INFORMATION PROVIDED -

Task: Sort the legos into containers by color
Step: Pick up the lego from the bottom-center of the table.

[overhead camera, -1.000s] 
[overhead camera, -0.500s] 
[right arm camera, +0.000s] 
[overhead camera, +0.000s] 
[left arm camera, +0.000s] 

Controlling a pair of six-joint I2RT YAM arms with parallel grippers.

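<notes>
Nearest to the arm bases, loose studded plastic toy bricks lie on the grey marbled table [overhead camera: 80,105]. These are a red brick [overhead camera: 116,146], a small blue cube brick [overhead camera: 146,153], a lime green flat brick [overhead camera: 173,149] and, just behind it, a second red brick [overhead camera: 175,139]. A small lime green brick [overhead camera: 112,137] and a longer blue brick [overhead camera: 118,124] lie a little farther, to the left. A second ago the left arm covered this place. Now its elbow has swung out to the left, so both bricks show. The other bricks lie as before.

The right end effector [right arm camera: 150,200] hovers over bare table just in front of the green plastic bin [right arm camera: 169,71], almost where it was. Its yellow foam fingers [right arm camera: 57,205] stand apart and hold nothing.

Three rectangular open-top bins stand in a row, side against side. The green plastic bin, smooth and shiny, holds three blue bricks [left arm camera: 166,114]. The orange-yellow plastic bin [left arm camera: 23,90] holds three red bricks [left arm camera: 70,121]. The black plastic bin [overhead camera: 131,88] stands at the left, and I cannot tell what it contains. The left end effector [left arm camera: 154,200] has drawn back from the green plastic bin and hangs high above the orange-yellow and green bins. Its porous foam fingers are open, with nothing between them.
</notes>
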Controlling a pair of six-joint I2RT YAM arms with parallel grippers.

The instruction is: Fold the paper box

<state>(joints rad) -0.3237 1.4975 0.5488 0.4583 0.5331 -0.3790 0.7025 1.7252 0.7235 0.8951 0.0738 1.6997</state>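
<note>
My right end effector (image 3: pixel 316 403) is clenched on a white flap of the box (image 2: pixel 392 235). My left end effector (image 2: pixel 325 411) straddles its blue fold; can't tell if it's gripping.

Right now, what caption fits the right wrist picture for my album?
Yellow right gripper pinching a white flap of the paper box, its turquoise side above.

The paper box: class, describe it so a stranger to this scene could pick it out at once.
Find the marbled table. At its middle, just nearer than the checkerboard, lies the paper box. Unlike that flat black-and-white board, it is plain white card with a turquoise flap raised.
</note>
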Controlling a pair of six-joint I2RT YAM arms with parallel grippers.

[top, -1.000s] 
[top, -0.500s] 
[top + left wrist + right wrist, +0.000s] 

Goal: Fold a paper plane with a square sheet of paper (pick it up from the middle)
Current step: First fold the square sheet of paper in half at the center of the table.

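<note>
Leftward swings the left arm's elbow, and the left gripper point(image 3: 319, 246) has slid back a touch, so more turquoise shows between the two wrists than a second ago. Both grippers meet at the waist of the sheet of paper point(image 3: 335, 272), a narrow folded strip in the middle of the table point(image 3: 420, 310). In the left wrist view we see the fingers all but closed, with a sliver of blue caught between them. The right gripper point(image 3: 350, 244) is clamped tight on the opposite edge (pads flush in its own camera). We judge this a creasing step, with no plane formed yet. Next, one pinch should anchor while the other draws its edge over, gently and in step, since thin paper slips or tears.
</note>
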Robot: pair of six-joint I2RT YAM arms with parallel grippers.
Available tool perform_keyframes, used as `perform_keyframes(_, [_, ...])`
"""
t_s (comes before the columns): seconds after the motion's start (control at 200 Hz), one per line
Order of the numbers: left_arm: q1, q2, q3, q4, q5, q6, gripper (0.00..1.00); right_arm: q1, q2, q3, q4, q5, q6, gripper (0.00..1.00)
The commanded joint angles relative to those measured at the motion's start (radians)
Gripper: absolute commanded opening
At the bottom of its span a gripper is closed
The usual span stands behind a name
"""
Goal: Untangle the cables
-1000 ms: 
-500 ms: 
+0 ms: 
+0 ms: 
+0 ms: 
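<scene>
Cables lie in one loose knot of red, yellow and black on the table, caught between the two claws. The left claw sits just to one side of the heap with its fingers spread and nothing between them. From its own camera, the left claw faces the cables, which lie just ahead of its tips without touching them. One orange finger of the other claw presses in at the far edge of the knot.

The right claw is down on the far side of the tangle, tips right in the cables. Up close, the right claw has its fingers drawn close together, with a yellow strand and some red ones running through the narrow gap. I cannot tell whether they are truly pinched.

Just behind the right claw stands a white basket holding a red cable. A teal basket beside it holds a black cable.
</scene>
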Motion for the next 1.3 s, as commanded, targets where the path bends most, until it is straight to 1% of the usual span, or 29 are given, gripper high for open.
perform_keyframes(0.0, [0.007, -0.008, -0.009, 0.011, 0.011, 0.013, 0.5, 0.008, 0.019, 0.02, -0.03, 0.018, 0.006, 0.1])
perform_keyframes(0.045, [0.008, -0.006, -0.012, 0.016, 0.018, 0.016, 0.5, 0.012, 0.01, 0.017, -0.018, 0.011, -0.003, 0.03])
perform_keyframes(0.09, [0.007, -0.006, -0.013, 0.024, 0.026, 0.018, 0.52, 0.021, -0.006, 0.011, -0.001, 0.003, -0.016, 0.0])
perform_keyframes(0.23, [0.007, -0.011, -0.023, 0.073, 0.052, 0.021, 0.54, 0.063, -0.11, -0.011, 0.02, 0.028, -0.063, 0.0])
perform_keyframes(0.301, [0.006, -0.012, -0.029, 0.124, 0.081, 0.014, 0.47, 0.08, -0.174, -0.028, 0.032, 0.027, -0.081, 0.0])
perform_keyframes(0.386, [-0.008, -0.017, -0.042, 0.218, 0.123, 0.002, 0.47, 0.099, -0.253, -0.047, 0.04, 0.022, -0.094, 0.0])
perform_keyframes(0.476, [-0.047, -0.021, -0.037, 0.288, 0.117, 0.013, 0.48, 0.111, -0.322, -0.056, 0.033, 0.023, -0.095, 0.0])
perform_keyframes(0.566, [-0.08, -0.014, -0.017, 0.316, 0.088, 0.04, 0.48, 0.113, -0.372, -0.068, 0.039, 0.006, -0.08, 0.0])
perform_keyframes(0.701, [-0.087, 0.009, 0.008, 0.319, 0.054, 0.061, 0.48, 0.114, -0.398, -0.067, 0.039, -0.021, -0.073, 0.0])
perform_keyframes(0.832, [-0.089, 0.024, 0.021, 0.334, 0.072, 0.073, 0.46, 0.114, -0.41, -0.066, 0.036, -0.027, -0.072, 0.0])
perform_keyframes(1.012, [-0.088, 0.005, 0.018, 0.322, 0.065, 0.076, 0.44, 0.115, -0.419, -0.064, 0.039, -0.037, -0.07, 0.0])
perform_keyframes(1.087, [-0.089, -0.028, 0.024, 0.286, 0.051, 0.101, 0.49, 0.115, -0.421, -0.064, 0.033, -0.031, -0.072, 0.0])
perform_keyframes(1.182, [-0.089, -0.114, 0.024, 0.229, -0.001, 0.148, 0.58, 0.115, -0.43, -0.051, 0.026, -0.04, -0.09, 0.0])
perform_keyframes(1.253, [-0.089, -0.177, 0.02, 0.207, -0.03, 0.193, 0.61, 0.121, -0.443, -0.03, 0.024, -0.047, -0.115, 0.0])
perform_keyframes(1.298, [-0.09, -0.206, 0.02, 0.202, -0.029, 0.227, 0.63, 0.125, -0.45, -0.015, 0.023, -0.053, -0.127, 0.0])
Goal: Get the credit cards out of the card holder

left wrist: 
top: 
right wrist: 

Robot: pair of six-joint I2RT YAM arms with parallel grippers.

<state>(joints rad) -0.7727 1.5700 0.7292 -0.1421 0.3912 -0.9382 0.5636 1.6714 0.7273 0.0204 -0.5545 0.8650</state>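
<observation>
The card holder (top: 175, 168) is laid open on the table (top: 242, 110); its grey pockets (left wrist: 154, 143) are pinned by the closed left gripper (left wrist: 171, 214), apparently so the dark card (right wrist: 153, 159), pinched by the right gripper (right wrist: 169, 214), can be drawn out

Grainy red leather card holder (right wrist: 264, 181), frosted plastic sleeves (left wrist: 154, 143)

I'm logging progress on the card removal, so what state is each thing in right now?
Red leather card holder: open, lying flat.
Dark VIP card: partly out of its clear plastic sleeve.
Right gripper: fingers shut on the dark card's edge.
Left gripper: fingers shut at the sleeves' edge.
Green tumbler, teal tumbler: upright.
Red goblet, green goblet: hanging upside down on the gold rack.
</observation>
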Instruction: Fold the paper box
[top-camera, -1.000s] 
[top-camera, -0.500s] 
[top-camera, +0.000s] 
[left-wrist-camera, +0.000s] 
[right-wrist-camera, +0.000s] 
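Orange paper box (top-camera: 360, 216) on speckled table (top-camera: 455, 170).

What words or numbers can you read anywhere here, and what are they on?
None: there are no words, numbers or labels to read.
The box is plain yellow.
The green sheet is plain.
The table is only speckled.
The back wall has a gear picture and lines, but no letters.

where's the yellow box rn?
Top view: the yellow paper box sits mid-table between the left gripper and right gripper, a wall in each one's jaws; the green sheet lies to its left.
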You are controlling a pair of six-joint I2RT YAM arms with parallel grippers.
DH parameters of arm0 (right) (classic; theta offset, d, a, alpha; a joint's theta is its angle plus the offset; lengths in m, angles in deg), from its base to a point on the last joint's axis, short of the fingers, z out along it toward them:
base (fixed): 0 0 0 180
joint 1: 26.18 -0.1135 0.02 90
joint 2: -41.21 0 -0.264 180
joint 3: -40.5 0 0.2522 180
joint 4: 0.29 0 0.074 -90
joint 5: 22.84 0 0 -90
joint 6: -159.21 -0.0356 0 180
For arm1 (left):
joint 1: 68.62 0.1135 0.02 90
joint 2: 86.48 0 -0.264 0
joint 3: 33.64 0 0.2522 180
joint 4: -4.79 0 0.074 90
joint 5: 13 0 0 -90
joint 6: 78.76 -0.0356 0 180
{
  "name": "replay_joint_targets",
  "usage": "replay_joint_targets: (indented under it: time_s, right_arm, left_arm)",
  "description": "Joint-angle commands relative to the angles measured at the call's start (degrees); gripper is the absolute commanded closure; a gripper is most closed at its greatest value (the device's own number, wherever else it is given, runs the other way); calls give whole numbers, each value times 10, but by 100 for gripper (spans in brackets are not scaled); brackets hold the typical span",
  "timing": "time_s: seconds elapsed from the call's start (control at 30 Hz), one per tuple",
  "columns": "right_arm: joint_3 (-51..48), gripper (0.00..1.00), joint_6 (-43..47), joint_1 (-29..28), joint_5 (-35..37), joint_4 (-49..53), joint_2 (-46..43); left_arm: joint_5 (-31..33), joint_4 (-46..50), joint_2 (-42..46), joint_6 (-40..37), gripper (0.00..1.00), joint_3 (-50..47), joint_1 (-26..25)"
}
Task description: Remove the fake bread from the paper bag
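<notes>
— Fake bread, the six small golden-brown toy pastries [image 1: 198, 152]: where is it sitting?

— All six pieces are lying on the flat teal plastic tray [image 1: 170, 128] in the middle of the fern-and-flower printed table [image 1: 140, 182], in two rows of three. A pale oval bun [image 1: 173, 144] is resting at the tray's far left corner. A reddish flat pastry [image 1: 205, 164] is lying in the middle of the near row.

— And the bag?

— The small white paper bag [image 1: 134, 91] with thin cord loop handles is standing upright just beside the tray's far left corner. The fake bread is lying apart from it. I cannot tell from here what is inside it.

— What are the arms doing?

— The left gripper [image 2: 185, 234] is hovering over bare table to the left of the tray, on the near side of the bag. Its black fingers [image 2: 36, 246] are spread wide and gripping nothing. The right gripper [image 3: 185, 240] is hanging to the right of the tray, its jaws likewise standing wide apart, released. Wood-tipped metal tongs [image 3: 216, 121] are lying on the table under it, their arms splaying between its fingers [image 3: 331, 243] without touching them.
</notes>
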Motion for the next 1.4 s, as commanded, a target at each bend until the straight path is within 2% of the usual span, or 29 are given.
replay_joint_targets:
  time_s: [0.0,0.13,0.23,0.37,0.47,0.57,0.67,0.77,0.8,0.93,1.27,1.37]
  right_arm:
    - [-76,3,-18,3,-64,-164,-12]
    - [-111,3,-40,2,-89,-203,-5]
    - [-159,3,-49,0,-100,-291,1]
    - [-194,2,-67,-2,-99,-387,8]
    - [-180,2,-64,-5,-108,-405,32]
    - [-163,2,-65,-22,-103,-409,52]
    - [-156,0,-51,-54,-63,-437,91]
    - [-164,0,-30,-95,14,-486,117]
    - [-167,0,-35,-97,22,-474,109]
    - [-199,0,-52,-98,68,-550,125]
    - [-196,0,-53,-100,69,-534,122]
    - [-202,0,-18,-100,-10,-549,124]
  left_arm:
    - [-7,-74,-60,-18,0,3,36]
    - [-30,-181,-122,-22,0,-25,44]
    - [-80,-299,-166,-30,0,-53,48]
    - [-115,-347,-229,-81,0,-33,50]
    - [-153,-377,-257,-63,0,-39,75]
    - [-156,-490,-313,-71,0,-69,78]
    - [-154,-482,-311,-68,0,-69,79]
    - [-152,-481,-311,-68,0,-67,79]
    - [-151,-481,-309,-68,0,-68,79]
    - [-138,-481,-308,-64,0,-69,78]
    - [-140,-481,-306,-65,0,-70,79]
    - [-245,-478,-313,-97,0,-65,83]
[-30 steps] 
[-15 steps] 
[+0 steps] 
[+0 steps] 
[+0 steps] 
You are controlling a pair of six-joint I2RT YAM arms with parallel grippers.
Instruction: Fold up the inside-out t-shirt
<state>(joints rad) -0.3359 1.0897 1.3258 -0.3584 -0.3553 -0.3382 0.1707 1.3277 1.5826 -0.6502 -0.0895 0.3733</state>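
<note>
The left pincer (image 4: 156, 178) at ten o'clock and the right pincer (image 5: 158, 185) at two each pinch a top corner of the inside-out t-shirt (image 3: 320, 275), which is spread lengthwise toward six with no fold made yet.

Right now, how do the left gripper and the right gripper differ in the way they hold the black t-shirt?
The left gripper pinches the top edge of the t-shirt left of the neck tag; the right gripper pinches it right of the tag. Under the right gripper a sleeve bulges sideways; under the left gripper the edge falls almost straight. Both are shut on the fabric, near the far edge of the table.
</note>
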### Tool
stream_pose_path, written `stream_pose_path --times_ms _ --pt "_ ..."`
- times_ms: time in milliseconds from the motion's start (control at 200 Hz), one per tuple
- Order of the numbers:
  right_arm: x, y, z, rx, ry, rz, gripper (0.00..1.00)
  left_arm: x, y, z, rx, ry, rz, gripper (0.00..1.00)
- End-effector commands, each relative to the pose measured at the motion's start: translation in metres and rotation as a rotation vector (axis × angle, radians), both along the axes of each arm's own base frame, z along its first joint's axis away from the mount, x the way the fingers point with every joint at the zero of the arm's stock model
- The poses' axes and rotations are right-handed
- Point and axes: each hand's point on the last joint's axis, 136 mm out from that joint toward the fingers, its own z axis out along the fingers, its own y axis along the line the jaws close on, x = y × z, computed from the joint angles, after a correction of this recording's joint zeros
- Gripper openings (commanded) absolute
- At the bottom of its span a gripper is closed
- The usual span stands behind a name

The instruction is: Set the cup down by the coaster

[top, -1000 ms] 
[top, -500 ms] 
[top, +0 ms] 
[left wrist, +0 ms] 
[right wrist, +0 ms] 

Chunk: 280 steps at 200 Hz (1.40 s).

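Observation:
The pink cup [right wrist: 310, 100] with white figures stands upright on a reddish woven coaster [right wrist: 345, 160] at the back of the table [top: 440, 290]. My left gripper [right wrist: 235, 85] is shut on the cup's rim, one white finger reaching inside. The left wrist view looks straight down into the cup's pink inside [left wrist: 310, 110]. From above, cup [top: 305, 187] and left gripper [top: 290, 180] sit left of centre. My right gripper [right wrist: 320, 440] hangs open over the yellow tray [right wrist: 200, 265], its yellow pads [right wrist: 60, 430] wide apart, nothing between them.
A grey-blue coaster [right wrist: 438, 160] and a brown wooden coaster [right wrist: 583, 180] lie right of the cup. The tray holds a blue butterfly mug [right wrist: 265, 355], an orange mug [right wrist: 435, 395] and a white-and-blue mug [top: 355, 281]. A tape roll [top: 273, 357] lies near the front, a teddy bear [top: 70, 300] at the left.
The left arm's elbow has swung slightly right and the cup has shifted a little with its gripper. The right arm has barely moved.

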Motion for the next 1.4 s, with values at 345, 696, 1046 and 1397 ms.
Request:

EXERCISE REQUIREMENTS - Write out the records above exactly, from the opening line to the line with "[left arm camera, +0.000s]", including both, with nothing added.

ANSWER FOR THIS EXERCISE -
Task: Sort the legos into containers by color
Step: Pick up the lego from the bottom-center of the table.

[overhead camera, -1.000s] 
[overhead camera, -0.500s] 
[right arm camera, +0.000s] 
[overhead camera, +0.000s] 
[left arm camera, +0.000s] 

The exercise has been answered in full.